-- Material to process follows --

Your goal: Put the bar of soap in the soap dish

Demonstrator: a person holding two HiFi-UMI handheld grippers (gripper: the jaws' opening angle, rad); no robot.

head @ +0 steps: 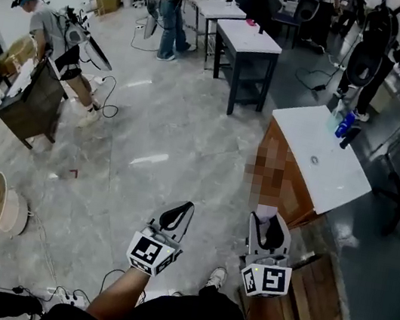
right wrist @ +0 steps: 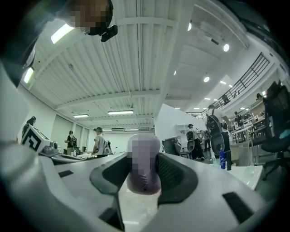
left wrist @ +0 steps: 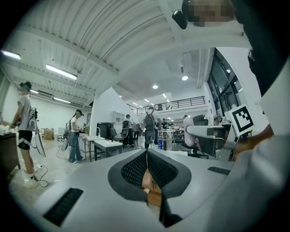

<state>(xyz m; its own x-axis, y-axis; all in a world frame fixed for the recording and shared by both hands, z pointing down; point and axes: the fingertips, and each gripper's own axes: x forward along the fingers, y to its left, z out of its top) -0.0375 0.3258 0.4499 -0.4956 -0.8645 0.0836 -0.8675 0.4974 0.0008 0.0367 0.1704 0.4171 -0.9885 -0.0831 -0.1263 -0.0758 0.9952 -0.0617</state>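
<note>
Polished grey floor (head: 151,131) fills most of the head view. A white-topped counter (head: 337,183) with wooden sides stands ahead on the right, with a blue bottle (head: 345,126) near its far edge.

Left hand-held gripper (left wrist: 147,153) — jaws closed together, nothing between them.

Right hand-held gripper (right wrist: 144,158) — jaws clamped on the lilac bar of soap (right wrist: 144,179), held just short of the counter's near corner.

Bright, even indoor light; heavy fisheye bending in all three views.
Long white ceiling strip lights (left wrist: 61,71) and small round spotlights (right wrist: 225,47) light the hall. The glossy grey stone floor (head: 147,157) carries pale glare streaks and faint shadows. Both gripper views fall to black at the corners. The pale purple bar of soap (right wrist: 144,180) pinched in the white right gripper (right wrist: 144,158) looks soft, perhaps too near the lens.
</note>
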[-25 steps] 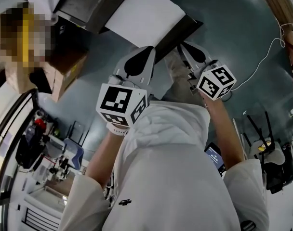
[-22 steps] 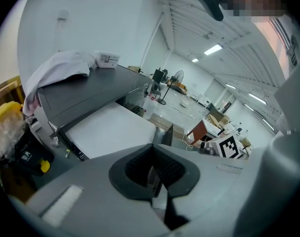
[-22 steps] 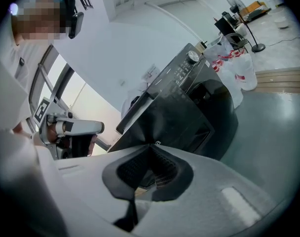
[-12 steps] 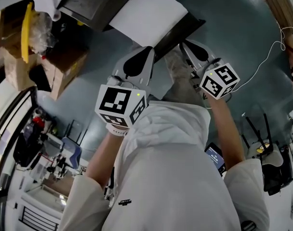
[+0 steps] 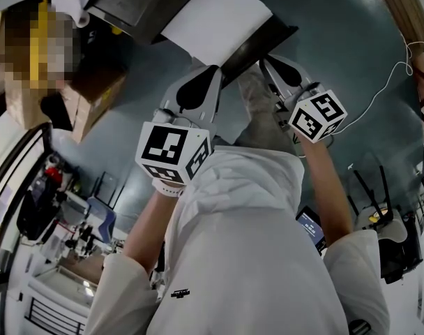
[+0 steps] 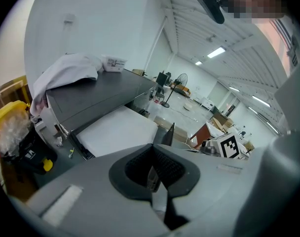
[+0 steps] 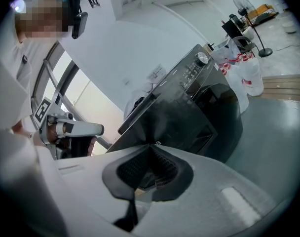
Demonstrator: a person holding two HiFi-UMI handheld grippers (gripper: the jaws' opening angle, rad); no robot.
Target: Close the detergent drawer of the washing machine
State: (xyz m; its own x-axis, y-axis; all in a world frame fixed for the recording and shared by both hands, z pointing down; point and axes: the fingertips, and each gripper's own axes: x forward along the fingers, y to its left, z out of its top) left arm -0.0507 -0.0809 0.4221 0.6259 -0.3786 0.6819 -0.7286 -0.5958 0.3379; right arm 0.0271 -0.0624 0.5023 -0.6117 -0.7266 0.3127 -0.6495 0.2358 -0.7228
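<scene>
The dark grey washing machine (image 5: 121,5) stands at the top of the head view, with a white flat panel (image 5: 212,19) jutting from it toward me. I cannot make out the detergent drawer itself. My left gripper (image 5: 216,72) points at the panel's near edge, its jaws together and nothing between them. My right gripper (image 5: 265,63) is just to the right, by the panel's dark corner, also shut and empty. The left gripper view shows the machine (image 6: 100,95), the white panel (image 6: 118,132) and a white cloth (image 6: 66,73) on top. The right gripper view shows the machine's side (image 7: 189,112) and a control knob (image 7: 203,59).
A cardboard box (image 5: 93,96) with a yellow item stands left of the machine. A white cable (image 5: 386,82) lies on the grey floor at right, black stools (image 5: 386,215) lower right, equipment (image 5: 65,215) lower left. Plastic bags (image 7: 246,68) lean beside the machine.
Both grippers have edged slightly closer to the machine's white panel; the right one also shifted a little right. Their jaws stay shut.
</scene>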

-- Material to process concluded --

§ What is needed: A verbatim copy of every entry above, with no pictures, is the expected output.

§ Written answer:
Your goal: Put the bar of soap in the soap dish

Demonstrator: a person holding two HiFi-UMI handheld grippers (gripper: the jaws' opening angle, rad); no robot.

head @ +0 steps: 
right wrist @ +0 steps: 
left wrist @ +0 steps: 

<state>(xyz m; its own x-axis, y-axis; all in a world frame fixed for the recording and shared by both hands, z pointing down; point and axes: the fingertips, and each gripper's own axes: x forward along the fingers, y to its left, z out of its top) -0.0375 0.3258 0.4499 -0.4956 -0.8645 0.0836 -0.8675 0.4974 0.0008 0.0367 0.1704 0.4171 -0.9885 -0.0831 -0.1263 -0.0758 0.9952 -0.0617</state>
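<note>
Polished grey floor (head: 151,131) fills most of the head view. A white-topped counter (head: 337,183) with wooden sides stands ahead on the right, with a blue bottle (head: 345,126) near its far edge.

Left hand-held gripper (left wrist: 147,153) — jaws closed together, nothing between them.

Right hand-held gripper (right wrist: 144,158) — jaws clamped on the lilac bar of soap (right wrist: 144,179), held just short of the counter's near corner.

Bright, even indoor light; heavy fisheye bending in all three views.
Long white ceiling strip lights (left wrist: 61,71) and small round spotlights (right wrist: 225,47) light the hall. The glossy grey stone floor (head: 147,157) carries pale glare streaks and faint shadows. Both gripper views fall to black at the corners. The pale purple bar of soap (right wrist: 144,180) pinched in the white right gripper (right wrist: 144,158) looks soft, perhaps too near the lens.
</note>
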[-25 steps] 
[-22 steps] 
[-22 steps] 
[-12 steps] 
[+0 steps] 
[+0 steps] 
[+0 steps] 
Demonstrator: a person holding two HiFi-UMI handheld grippers (gripper: the jaws' opening angle, rad); no robot.
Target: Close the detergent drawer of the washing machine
State: (xyz m; its own x-axis, y-axis; all in a world frame fixed for the recording and shared by both hands, z pointing down; point and axes: the fingertips, and each gripper's own axes: x forward along the fingers, y to its left, z out of its top) left arm -0.0507 -0.0809 0.4221 0.6259 -0.3786 0.6819 -0.7286 -0.5958 0.3379; right arm 0.0271 -0.0624 0.5023 -0.6117 -0.7266 0.3127 -0.6495 0.2358 -0.7228
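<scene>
The dark grey washing machine (image 5: 121,5) stands at the top of the head view, with a white flat panel (image 5: 212,19) jutting from it toward me. I cannot make out the detergent drawer itself. My left gripper (image 5: 216,72) points at the panel's near edge, its jaws together and nothing between them. My right gripper (image 5: 265,63) is just to the right, by the panel's dark corner, also shut and empty. The left gripper view shows the machine (image 6: 100,95), the white panel (image 6: 118,132) and a white cloth (image 6: 66,73) on top. The right gripper view shows the machine's side (image 7: 189,112) and a control knob (image 7: 203,59).
A cardboard box (image 5: 93,96) with a yellow item stands left of the machine. A white cable (image 5: 386,82) lies on the grey floor at right, black stools (image 5: 386,215) lower right, equipment (image 5: 65,215) lower left. Plastic bags (image 7: 246,68) lean beside the machine.
Both grippers have edged slightly closer to the machine's white panel; the right one also shifted a little right. Their jaws stay shut.
</scene>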

With this, the exercise is complete.